--- PROBLEM TO SOLVE ---
Wherever the string "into" appears in the records, return the line that holds it.

Records from a data collection
::::::::
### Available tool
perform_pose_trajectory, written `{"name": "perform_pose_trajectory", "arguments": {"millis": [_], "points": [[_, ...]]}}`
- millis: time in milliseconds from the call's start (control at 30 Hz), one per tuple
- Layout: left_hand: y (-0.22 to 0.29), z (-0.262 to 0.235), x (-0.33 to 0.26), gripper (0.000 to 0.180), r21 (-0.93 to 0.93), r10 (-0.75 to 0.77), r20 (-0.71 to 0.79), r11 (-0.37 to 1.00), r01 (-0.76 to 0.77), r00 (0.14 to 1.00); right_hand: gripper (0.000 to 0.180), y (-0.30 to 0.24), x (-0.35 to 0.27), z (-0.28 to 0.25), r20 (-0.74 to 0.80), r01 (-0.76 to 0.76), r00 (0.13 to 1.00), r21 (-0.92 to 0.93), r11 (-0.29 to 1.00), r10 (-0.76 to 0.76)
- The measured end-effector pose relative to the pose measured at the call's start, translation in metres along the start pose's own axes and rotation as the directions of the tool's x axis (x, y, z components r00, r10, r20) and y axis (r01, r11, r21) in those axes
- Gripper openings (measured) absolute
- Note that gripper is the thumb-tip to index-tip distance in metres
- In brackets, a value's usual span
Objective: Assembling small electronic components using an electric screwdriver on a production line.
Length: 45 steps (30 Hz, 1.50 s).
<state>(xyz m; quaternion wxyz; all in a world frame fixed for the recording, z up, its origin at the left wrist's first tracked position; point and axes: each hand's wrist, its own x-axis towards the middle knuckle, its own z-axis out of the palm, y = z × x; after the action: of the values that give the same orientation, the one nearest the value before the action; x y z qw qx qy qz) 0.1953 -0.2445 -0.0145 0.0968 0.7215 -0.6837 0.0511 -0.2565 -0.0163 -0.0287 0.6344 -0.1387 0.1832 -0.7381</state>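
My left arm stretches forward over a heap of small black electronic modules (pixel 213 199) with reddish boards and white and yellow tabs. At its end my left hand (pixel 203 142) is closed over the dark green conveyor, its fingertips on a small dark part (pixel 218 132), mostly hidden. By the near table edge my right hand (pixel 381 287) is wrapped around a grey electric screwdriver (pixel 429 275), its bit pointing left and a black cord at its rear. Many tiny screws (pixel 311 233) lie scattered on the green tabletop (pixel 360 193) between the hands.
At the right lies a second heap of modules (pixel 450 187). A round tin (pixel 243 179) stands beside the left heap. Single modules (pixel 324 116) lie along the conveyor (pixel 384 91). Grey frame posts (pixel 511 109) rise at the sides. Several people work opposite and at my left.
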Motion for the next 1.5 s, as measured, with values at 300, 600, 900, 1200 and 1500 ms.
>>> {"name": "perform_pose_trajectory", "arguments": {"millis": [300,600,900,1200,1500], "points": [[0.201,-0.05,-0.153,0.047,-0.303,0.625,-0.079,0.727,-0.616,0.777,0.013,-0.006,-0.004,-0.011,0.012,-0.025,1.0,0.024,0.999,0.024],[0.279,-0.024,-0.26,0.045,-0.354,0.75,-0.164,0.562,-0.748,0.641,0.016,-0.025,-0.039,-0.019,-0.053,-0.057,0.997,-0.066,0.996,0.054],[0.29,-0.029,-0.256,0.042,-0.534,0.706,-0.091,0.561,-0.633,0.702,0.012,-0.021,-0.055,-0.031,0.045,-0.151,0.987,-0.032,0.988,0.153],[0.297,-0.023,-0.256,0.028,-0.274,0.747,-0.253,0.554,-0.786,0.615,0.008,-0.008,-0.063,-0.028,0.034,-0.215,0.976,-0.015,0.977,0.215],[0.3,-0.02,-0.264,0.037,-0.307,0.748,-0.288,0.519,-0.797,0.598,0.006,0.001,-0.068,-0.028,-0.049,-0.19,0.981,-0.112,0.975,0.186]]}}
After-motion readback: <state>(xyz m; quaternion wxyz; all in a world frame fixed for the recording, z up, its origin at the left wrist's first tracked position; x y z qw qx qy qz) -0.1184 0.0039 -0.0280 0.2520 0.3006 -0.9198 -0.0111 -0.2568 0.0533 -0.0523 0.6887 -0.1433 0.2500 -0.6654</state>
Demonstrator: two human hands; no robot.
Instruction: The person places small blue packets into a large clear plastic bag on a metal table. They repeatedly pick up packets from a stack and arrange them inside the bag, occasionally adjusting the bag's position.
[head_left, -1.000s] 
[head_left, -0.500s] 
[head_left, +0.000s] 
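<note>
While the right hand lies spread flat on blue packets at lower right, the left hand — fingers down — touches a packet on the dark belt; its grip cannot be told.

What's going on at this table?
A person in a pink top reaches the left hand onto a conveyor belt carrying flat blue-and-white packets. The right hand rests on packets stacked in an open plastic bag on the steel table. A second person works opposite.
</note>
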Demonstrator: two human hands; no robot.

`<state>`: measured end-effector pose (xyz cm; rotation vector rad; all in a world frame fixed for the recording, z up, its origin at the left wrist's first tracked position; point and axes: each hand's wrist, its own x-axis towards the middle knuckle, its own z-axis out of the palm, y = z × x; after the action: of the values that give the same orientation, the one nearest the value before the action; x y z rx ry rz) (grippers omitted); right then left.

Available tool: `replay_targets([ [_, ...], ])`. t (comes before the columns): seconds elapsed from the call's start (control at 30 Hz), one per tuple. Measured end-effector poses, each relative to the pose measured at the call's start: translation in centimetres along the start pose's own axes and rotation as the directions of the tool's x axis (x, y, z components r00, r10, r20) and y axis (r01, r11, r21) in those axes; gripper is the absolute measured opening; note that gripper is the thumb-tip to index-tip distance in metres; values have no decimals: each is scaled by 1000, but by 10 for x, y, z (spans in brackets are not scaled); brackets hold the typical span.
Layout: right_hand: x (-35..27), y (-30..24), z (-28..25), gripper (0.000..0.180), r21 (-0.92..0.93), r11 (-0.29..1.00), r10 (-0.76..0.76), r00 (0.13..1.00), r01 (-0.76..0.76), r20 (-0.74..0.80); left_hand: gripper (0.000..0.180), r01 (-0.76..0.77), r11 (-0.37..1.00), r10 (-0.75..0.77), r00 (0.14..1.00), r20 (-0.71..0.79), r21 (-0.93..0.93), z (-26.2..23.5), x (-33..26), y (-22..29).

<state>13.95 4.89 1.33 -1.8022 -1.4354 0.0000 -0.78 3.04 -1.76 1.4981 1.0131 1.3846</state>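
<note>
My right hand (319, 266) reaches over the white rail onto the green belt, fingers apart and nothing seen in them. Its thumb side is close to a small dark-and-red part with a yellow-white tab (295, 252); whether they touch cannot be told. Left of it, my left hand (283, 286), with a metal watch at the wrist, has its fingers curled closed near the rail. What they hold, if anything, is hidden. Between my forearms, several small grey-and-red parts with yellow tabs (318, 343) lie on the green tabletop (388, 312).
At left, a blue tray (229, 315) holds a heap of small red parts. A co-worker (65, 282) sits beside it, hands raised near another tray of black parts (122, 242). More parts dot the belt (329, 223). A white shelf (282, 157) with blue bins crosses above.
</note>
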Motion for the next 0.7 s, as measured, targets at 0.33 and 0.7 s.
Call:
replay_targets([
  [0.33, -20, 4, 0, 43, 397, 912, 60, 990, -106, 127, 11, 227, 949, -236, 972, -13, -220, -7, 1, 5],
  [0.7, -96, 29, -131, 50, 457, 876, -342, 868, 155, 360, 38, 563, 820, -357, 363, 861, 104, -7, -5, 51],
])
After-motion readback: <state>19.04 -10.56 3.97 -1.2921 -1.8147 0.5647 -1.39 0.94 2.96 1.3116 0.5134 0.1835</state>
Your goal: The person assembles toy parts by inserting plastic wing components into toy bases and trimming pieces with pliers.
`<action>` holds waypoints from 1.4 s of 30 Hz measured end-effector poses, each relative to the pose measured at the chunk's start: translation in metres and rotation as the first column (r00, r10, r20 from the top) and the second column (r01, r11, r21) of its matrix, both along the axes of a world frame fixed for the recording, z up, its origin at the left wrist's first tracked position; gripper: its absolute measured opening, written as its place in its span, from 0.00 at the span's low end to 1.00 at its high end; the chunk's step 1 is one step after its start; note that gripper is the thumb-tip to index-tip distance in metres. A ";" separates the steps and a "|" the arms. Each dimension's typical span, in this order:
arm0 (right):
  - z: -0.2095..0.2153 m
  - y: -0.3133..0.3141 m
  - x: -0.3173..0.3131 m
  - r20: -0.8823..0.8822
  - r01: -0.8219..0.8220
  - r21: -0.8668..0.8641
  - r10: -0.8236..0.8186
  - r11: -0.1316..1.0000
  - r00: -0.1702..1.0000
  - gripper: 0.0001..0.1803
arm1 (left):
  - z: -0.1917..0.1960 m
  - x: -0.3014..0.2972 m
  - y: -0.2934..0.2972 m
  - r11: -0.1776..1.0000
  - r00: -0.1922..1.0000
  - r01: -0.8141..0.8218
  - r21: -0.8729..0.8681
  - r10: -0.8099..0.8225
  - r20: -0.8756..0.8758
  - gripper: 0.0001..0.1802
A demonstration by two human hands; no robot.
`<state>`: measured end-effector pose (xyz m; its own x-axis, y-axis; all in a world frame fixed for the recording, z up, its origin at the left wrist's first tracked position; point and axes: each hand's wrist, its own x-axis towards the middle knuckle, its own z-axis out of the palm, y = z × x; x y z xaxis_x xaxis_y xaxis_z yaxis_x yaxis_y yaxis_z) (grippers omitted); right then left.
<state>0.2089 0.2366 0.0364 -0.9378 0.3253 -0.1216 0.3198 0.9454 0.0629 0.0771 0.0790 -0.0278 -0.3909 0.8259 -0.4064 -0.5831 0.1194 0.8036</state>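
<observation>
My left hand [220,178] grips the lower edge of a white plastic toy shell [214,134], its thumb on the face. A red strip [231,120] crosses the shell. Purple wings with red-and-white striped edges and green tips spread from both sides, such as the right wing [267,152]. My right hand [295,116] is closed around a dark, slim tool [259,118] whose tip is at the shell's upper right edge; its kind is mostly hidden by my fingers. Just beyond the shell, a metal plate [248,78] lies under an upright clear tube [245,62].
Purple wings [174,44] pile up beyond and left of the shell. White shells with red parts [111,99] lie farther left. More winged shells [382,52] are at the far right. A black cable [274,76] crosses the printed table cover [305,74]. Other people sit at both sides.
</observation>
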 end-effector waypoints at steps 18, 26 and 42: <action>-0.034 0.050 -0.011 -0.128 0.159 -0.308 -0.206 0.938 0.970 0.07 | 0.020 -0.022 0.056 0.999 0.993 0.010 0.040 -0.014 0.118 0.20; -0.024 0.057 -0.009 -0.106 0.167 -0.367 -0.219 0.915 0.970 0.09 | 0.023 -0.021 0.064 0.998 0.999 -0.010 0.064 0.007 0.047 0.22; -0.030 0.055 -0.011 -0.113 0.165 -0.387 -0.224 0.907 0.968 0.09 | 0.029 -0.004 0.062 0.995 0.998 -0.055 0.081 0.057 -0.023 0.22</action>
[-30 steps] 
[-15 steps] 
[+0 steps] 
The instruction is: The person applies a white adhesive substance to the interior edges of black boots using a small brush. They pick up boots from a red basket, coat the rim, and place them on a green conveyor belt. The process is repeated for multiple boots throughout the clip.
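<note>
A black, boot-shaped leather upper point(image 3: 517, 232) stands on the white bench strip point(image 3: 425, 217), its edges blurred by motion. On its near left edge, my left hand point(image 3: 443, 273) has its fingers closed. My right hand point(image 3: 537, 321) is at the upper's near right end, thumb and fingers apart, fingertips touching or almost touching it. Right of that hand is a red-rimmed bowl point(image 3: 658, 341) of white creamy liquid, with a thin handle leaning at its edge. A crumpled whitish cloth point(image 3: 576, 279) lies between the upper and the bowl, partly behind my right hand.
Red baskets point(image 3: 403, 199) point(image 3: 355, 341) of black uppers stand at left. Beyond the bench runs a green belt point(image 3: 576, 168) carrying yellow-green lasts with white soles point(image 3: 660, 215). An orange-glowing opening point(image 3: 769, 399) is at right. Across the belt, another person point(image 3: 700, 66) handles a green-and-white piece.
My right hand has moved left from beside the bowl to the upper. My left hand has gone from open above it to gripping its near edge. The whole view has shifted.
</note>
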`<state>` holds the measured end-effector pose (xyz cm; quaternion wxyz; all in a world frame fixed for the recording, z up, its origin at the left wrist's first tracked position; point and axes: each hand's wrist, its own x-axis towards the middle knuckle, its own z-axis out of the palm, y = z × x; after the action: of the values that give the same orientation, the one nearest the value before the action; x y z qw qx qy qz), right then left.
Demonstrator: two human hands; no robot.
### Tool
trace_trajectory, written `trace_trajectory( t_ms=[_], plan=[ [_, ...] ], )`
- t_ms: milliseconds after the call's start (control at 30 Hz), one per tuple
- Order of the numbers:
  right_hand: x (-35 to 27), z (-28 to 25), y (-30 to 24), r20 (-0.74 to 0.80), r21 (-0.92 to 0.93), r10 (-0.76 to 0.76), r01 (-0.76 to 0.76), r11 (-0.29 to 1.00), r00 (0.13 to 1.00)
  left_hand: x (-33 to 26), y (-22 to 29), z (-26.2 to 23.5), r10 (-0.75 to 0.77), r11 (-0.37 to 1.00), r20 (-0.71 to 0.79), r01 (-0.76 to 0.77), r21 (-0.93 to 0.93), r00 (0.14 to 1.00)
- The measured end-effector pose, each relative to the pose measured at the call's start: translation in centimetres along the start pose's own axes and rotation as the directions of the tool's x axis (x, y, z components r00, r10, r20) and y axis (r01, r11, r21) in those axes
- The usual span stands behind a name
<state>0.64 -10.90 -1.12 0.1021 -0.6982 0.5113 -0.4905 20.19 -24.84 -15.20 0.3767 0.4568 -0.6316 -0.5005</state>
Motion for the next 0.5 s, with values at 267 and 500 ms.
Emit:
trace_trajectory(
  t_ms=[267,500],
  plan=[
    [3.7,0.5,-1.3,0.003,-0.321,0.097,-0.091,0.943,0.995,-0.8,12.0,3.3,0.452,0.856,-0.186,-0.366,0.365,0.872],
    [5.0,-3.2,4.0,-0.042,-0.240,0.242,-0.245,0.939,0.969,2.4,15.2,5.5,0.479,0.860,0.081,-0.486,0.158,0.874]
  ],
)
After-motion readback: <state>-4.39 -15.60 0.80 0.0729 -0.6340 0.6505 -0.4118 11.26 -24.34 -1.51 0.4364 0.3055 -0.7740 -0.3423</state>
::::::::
--- ANSWER BELOW ---
Instruction: The person places small blue packets into a large clear plastic bag on a metal table. They repeatedly pick up packets from a stack and arrange them inside the bag, occasionally adjusting the bag's position.
Your goal: The person assembles toy parts by inserting plastic wing components into toy bases and trimming pieces with pliers.

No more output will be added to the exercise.